6月は陰暦で「水無月(みなづき)」と書きます。美しい響きですが、ちょうど梅雨に入るこの時季になぜ「水が無い月」と書くのだろうか?と疑問に思っていたところ、調べてみるとこれには様々な説がありました。
「梅雨で天の水がなくなる月」「田植で水が必要になる月」などからきているという説や、水無月の「無」は「の」という意味の連体助詞「な」であり「水の月」であるとあらわしているということです。
そして暦の上では、立春から数えて135日目・芒種から5日目を「入梅」としています。この日から約1カ月が「梅雨」となりますが、あくまでも暦の上の入梅であり、かつては農を営む先人が梅雨入りを知る目安としたものでした。

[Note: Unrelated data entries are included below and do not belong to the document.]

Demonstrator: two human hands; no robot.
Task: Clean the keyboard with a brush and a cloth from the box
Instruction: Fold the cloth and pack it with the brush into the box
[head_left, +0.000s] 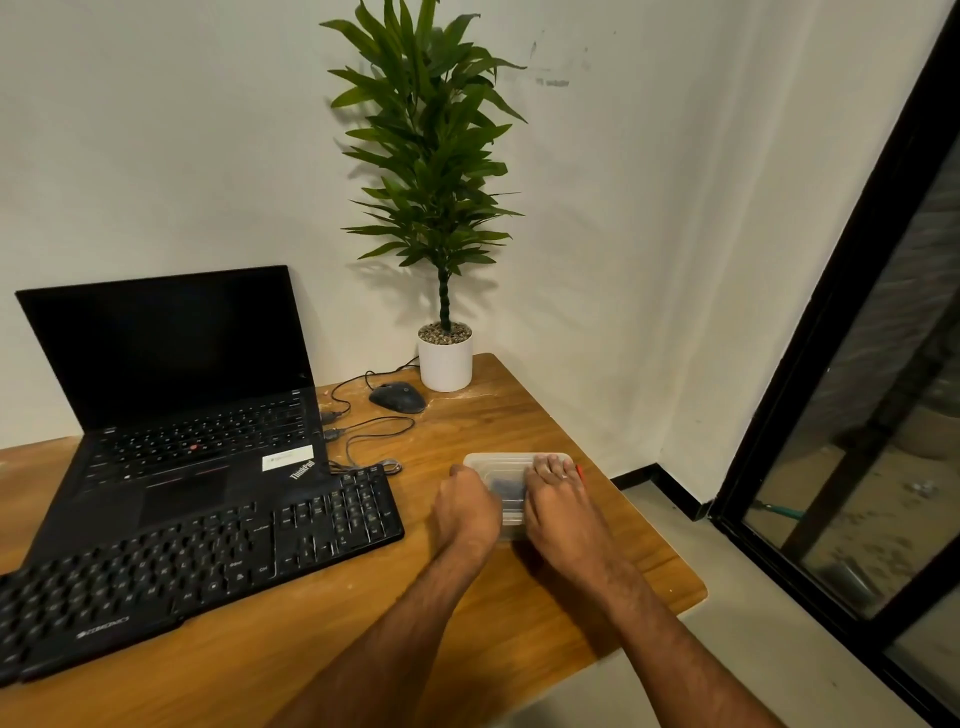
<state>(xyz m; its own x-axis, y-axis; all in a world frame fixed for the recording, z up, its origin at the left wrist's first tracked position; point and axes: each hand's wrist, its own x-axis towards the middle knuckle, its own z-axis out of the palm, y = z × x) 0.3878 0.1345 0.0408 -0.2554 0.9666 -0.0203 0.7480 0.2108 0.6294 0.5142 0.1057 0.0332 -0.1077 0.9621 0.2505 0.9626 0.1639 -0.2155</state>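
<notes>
Low and right of centre, the clear box (511, 470) sits gripped between the left hand (467, 512) and right hand (558, 512); its dark contents are indistinct.

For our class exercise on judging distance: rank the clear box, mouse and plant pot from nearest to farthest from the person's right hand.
1. Clear box, under the right hand.
2. Mouse, behind, to the left.
3. Plant pot, at the desk's back edge.
</notes>
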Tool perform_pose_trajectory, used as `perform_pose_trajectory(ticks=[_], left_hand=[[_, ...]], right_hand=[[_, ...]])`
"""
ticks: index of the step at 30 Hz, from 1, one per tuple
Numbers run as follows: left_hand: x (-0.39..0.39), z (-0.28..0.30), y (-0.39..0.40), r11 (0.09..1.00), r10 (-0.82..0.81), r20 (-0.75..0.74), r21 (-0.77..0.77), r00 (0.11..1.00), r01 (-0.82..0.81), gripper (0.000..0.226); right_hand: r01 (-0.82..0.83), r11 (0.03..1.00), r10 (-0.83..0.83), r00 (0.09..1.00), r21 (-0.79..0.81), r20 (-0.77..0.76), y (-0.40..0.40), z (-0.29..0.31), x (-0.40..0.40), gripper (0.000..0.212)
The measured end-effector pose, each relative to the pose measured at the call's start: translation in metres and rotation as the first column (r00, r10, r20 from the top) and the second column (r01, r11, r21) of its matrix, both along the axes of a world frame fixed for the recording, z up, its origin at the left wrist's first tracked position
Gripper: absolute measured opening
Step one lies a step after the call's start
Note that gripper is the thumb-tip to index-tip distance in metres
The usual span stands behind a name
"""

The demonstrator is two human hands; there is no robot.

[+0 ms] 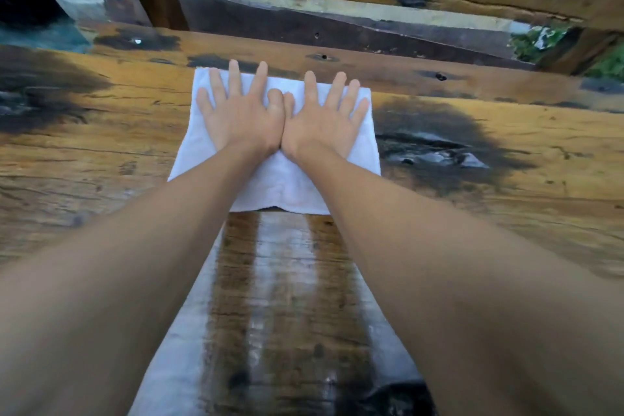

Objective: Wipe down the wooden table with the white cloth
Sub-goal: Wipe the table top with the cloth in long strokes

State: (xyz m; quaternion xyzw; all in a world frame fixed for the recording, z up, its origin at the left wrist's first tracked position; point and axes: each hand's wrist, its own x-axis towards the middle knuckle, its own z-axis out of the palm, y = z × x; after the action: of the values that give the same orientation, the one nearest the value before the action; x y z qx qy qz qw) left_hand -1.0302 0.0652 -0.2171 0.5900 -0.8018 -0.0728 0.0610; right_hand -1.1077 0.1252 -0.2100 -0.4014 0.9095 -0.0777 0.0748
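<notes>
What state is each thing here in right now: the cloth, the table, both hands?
Cloth: spread flat on the table, pinned under both palms.
Table: wet, shiny streaks in the strip nearer the person; duller wood with dark stains to either side.
Left hand: open, fingers spread, pressed flat on the cloth.
Right hand: open, flat on the cloth, thumb touching the left thumb.

Both arms reach forward across a wooden table [101, 152]. The left hand [241, 115] and the right hand [322, 118] lie flat, palms down, fingers spread, side by side with thumbs touching, on a white cloth [280, 186] spread near the table's far edge. Between the forearms, a wet, shiny streak [283, 297] runs along the wood from the cloth's near edge toward the person. Dark stains [439, 138] mark the boards on either side.
</notes>
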Motion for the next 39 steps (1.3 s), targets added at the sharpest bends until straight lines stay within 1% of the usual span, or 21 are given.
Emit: perform_pose_trajectory(ticks=[3,7,11,19,26,30,33,36,39], left_hand=[[0.015,-0.004,0.022,0.999,-0.033,-0.005,0.007,0.999,0.033,0.059],[0.038,-0.004,0.070,0.998,-0.063,-0.012,-0.011,0.998,0.063,0.058],[0.068,-0.003,0.130,0.997,-0.079,-0.067,0.020,0.995,0.080,0.057],[0.135,-0.006,0.268,0.996,-0.068,-0.089,0.055,0.994,0.073,0.057],[0.195,-0.002,0.419,0.989,-0.102,-0.091,0.100,0.991,0.111,0.059],[0.223,0.005,0.496,0.981,-0.120,-0.091,0.142,0.989,0.132,0.060],[0.243,0.010,0.551,0.977,-0.144,-0.082,0.146,0.986,0.155,0.063],[0.260,0.014,0.600,0.975,-0.142,-0.080,0.158,0.987,0.153,0.065],[0.271,0.018,0.632,0.973,-0.123,-0.075,0.187,0.990,0.135,0.066]], right_hand=[[-0.061,0.998,0.061,0.998,-0.001,0.003,0.026,-0.003,0.010,0.060],[-0.094,0.996,0.094,0.995,0.007,-0.025,0.071,-0.005,0.028,0.059],[-0.118,0.993,0.118,0.993,0.012,-0.018,0.130,-0.005,0.057,0.058],[-0.127,0.992,0.127,0.991,0.020,0.043,0.266,-0.007,0.124,0.057],[-0.109,0.993,0.106,0.992,0.037,0.075,0.419,-0.004,0.181,0.058],[-0.055,0.996,0.049,0.995,0.068,0.090,0.501,-0.001,0.212,0.058],[0.019,0.996,-0.027,0.996,0.091,0.086,0.560,0.000,0.235,0.058],[0.131,0.990,-0.135,0.987,0.053,0.089,0.609,0.008,0.258,0.061],[0.253,0.966,-0.257,0.959,0.043,0.119,0.637,0.013,0.275,0.061]])
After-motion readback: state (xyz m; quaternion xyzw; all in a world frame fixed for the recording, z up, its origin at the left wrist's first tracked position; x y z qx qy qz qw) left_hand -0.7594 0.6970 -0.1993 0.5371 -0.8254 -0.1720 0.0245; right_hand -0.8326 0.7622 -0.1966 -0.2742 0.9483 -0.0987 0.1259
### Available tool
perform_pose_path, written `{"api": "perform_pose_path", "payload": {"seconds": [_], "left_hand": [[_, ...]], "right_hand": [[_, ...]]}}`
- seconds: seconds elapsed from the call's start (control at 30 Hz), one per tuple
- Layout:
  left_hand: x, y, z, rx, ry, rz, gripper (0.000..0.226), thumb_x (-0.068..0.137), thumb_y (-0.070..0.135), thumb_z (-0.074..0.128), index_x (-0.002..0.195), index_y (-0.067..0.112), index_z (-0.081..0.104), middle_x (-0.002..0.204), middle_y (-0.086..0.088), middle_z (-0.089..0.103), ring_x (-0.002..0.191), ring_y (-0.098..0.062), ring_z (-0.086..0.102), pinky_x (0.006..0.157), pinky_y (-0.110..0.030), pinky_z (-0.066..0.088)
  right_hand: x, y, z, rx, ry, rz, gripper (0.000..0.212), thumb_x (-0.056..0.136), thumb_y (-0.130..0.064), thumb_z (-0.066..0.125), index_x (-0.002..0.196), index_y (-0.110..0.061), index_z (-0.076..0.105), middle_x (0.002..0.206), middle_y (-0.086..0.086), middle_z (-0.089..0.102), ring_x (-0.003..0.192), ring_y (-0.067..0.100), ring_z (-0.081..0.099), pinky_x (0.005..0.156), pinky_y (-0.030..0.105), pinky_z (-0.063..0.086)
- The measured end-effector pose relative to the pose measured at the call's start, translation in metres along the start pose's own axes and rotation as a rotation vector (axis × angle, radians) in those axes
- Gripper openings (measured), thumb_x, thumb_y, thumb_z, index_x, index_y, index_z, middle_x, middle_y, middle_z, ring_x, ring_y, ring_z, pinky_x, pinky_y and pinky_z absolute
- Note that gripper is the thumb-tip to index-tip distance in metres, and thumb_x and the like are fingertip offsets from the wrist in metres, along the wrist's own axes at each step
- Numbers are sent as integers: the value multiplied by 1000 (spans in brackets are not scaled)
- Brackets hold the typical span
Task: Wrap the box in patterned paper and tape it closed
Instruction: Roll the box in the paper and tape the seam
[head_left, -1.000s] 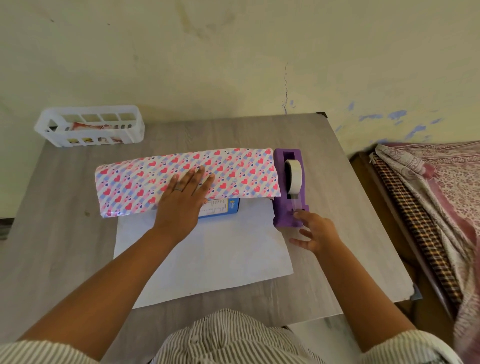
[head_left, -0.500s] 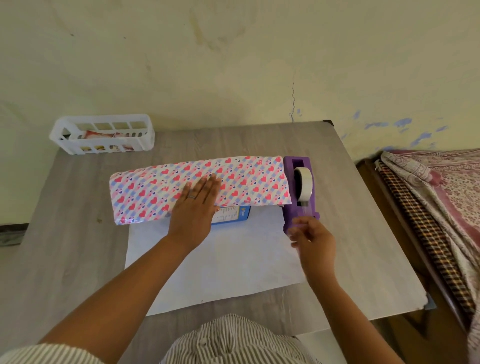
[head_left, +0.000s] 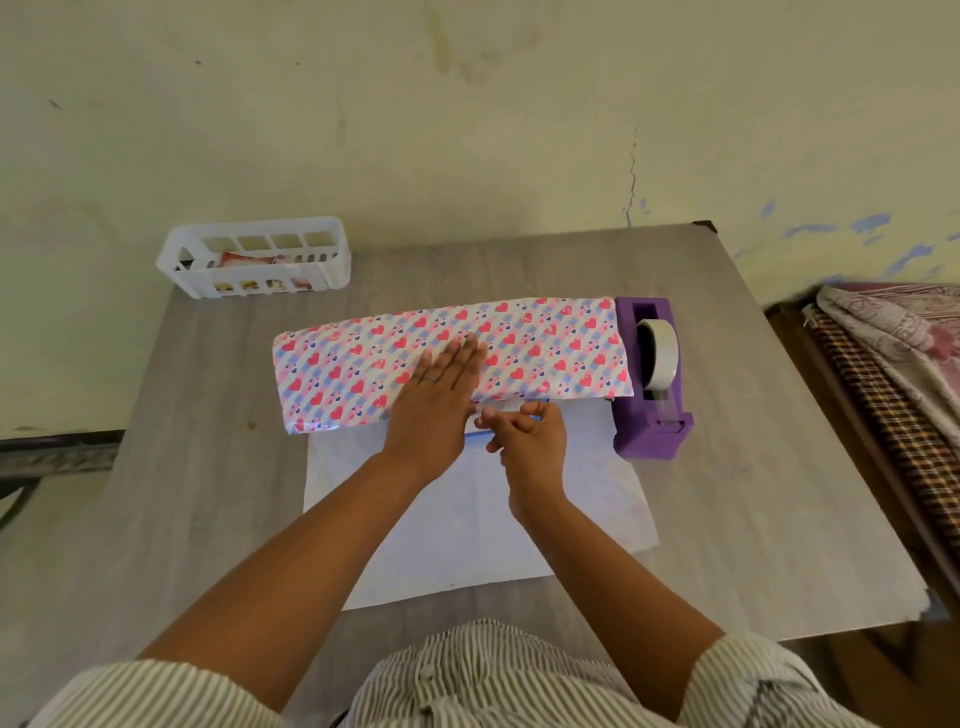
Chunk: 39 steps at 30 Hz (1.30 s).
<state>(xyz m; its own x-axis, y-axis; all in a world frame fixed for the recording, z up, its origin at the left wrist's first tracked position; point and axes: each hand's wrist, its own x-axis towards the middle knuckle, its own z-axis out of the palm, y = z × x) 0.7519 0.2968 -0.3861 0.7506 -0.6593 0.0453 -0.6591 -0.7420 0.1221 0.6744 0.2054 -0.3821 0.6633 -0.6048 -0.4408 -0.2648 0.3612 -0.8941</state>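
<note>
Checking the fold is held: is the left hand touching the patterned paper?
Touching. The head view shows the left hand lying flat, fingers spread on the patterned paper.

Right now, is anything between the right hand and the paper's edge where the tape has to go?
Nothing visible. The right hand is already at the near edge of the patterned paper, beside the left hand, which lies flat on the fold. Whether it holds tape is too small to tell. The tape dispenser stands off to the right.

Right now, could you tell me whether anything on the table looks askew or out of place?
Nothing stands out. The patterned paper lies folded over the box, held flat by the left hand, with the tape dispenser upright beside it.
</note>
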Motion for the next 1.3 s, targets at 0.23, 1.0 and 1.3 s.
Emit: {"api": "perform_pose_path", "payload": {"seconds": [0.23,1.0,1.3], "left_hand": [[2,-2,1,-24,-6,9,72,98,21,46,150,17,-4,158,-1,-6,145,-17,-7,116,-33,-5],[1,7,7,-113,212,-22,64,88,49,54,139,12,42,147,-7,40,137,-26,35,113,-41,19],[27,37,-11,71,128,-154,80,79,73,44,129,11,37,133,-9,44,125,-26,40,109,-44,25]], "right_hand": [[13,7,11,-20,97,-68,39,84,-20,70,113,-10,47,106,7,64,84,21,66,57,17,53],[21,-51,-121,-625,458,-241,17,85,-24,66,96,-13,58,78,0,61,72,19,58,65,31,44],[52,-89,-141,-376,258,289,20,84,-12,64,69,-6,54,68,9,52,52,18,41,49,29,36]]}}
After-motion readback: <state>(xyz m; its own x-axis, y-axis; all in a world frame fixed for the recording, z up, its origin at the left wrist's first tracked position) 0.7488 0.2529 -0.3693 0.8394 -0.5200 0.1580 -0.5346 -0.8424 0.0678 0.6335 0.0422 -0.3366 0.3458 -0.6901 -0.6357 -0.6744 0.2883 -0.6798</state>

この「入梅」の時季はまさに梅の実が熟す頃。そして人々はこの梅で日本の優秀な保存食である梅干を仕込んでいたものですが、手軽に美味しい梅干がどこでも買えるようになった現在、塩に漬けて、干して・・・と手間のかかる梅干を仕込む家は少なくなっています。
でも、せっかくの旬を愉しまないのはもったいないですね。そこでもっと手軽に旬の梅を味わうためにおすすめなのが、梅のはちみつ漬けです。これは本当に簡単ですが、一回仕込めば夏の間、水や炭酸水で割ったり、ゼリーにしたりといろんなアレンジもできて梅の味を十分愉しむことができますし、暑さでバテてくる、食欲が落ちてくる夏のからだにもぴったりです。
私もまだ梅干に挑戦するほどの余裕がないとき、まずこれからはじめてみました。仕込みの際のあくぬきのとき、梅を水につけるのですが、時間が経つと漬けた梅からなんともいえない爽やかな甘酸っぱい香りがたちのぼり、その香りにしばしうっとり。梅そのものにあまり馴染みがなかったけれど、まさに旬の果実なんだなと実感したものです。それから梅酒なども仕込むようになりましたが、この仕込みのときが待ち遠しくなり近くで梅がなっていたり、お店でも梅が並び始めると、「今年もきたきた」とちょっぴりそわそわ。
「6月って梅雨がいやだなあ」とばかり嘆かずに、こんな愉しみ方をもっていれば梅雨も少し待ち遠しくなりませんか?
<梅のはちみつ漬け>
青梅 1kg
ハチミツ 800g~1kg
殺菌した保存容器
竹串やフォーク
1)青梅は、丁寧に水で洗い、たっぷりの水に2~4時間つけてアク抜きをする。
2)水気を充分にきり、なり口の部分を竹串などで丁寧にとり除き、青梅に竹串やフォークなどで穴をあける。
3)殺菌した保存ビンに梅を入れ、はちみつを注ぎ、梅の表面が乾かないよう、ガーゼなどでおおう。
4)冷暗所などで保存し、時々かき混ぜれば、1ヶ月ほどでできあがり。